Down to the last line, reproduce the data that follows, but skip the pictures.
═══ ENTRIES SHOWN ═══
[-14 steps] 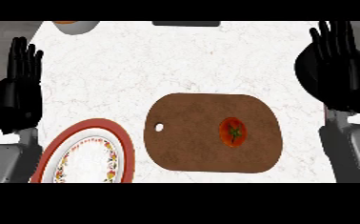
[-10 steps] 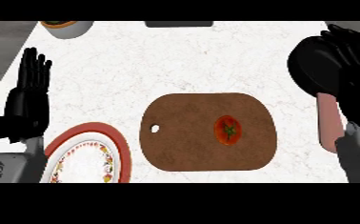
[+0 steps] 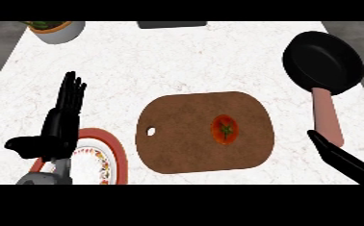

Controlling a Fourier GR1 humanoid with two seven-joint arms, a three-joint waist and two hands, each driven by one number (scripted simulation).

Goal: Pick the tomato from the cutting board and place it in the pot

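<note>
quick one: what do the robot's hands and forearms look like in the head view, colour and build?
The left hand is all black, with slim, segmented fingers and a separate thumb on a glossy black palm. Below it a short stretch of grey forearm shows, smooth and rounded, with no cables or markings visible. Of the right hand, only a narrow black part shows at the lower right edge, too little to describe its build.

A white, faintly veined marble surface (image 3: 177, 61) fills the view under even light. Grey floor shows past its far left corner (image 3: 10, 30) and far right corner (image 3: 348, 28).
</note>
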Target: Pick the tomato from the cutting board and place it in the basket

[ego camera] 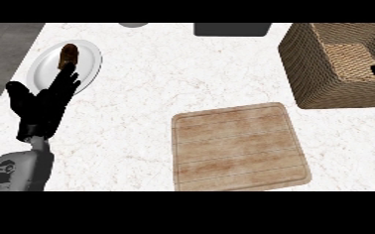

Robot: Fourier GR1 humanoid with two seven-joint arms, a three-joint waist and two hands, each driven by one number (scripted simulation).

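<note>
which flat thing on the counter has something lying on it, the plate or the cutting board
The plate at the left, carrying a brown item; the cutting board shows bare wood.

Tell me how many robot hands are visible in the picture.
1. The left hand is at the view's left, open with fingers up, next to the white plate. The right hand is out of view.

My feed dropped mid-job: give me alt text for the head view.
The wooden cutting board lies bare, no tomato in sight, with the wicker basket beyond it at right. The left hand rests open at left, by a plate holding a brown item.
</note>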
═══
YOUR SOLUTION:
[-14 steps] 
[-10 steps] 
[+0 steps] 

Controlling a Fourier GR1 humanoid with two seven-joint arms, a three-joint waist and two hands, each driven by one number (scripted simulation).

Goal: Pick the tomato from the cutting board and place it in the pot

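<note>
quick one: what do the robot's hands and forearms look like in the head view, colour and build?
The left hand is all black, with slim, segmented fingers and a separate thumb on a glossy black palm. Below it a short stretch of grey forearm shows, smooth and rounded, with no cables or markings visible. Of the right hand, only a narrow black part shows at the lower right edge, too little to describe its build.

A white, faintly veined marble surface (image 3: 177, 61) fills the view under even light. Grey floor shows past its far left corner (image 3: 10, 30) and far right corner (image 3: 348, 28).
</note>
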Target: Pick the tomato from the cutting board and place it in the basket

[ego camera] 

Robot: Fourier GR1 humanoid with two seven-joint arms, a three-joint waist and two hands, each driven by one number (scripted simulation).

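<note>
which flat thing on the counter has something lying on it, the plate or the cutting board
The plate at the left, carrying a brown item; the cutting board shows bare wood.

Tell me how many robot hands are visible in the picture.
1. The left hand is at the view's left, open with fingers up, next to the white plate. The right hand is out of view.

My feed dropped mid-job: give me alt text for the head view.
The wooden cutting board lies bare, no tomato in sight, with the wicker basket beyond it at right. The left hand rests open at left, by a plate holding a brown item.
</note>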

Output is finished, and nothing else is required.